Suppliers of Raw Materials:
Pharmaceutical-grade solvents are expensive. Unscrupulous suppliers sometimes substitute cheaper, industrial-grade alternatives. It is the duty of the company to test every batch before production. Failure to do so is criminal negligence.
Drug Regulators:
Regulatory bodies must act as the watchdogs of public health. Approving drugs, inspecting plants, and testing samples are their core functions. Yet, in this case, early public statements reportedly gave the syrup a “clean chit” before conclusive lab results were released. Such haste erodes public confidence and weakens accountability.
Distribution and Storage:
Even after a medicine leaves the factory, it must be stored under proper conditions. Improper storage may not cause chemical contamination like diethylene glycol, but poor handling can still alter potency or accelerate degradation. Every distributor and pharmacist shares a small but vital role in maintaining drug safety.
Regulatory Oversight and Transparency:
The lack of prompt recall, slow testing, and inconsistent messaging highlight a governance gap. If the system cannot swiftly identify and remove unsafe products, tragedies like this will repeat. We need an independent body that tests pediatric formulations before release and ensures real-time data transparency.

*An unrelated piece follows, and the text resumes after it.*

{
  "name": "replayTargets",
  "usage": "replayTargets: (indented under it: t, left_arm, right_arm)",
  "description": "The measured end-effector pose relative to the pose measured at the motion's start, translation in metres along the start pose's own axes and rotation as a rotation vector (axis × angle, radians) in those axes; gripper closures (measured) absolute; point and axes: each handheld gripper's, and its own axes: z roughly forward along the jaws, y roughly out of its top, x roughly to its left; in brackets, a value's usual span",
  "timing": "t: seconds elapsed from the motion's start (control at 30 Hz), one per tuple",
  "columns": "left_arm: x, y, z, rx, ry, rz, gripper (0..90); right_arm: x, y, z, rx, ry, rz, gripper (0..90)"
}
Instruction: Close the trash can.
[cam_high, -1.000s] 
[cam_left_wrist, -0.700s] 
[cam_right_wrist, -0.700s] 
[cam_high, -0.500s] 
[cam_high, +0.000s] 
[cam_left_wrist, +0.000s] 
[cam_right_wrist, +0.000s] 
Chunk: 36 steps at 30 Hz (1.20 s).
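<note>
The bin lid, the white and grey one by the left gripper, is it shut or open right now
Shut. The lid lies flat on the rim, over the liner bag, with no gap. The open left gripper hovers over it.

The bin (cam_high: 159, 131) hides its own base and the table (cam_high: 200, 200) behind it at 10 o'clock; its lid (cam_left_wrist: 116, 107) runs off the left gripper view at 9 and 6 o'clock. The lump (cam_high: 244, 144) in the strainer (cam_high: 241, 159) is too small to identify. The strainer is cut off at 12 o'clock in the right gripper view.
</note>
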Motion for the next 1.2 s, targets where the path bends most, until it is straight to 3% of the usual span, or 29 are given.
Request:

We cannot afford to respond to each disaster with outrage and then return to complacency. The lessons must be institutionalized. Here’s what needs to change:
Mandatory Pre-Release Testing:
Every batch of pediatric syrup must undergo government-verified testing before entering the market.
Raw Material Audits:
Regular third-party audits of solvent and excipient suppliers should be made compulsory.
Swift Recalls and Public Alerts:
The moment contamination is suspected, the recall should be nationwide, not limited to a few districts.
Clear Legal Boundaries:
Laws must clearly distinguish between medical negligence and product contamination. Doctors who prescribe approved drugs in good faith should not be treated as criminals.
Accountability Beyond the Factory Floor:
Regulatory officers, quality control managers, and procurement officials who failed in their duty must also face investigation. The blame must follow the chain of evidence, not the chain of convenience.
Justice for the Families, Trust for the System
The families who lost their children deserve justice that is transparent, scientific, and complete, not symbolic arrests or headline-driven trials. True justice lies in identifying every point of failure, holding the right people accountable, and ensuring that such a horror never happens again.
Children should never die because of something meant to heal them. Doctors should not go to jail for prescribing a medicine that passed every government test. And the public should not have to question whether the next bottle of syrup on a pharmacy shelf is safe.
The Madhya Pradesh incident is not merely a tragedy; it is a wake-up call. It reminds us that healthcare is a shared responsibility between doctors, manufacturers, regulators, and policymakers. When any one of them fails, patients suffer. But when we choose to hold only one of them responsible, justice itself fails.
It is time to rebuild that trust, not through blame, but through reform.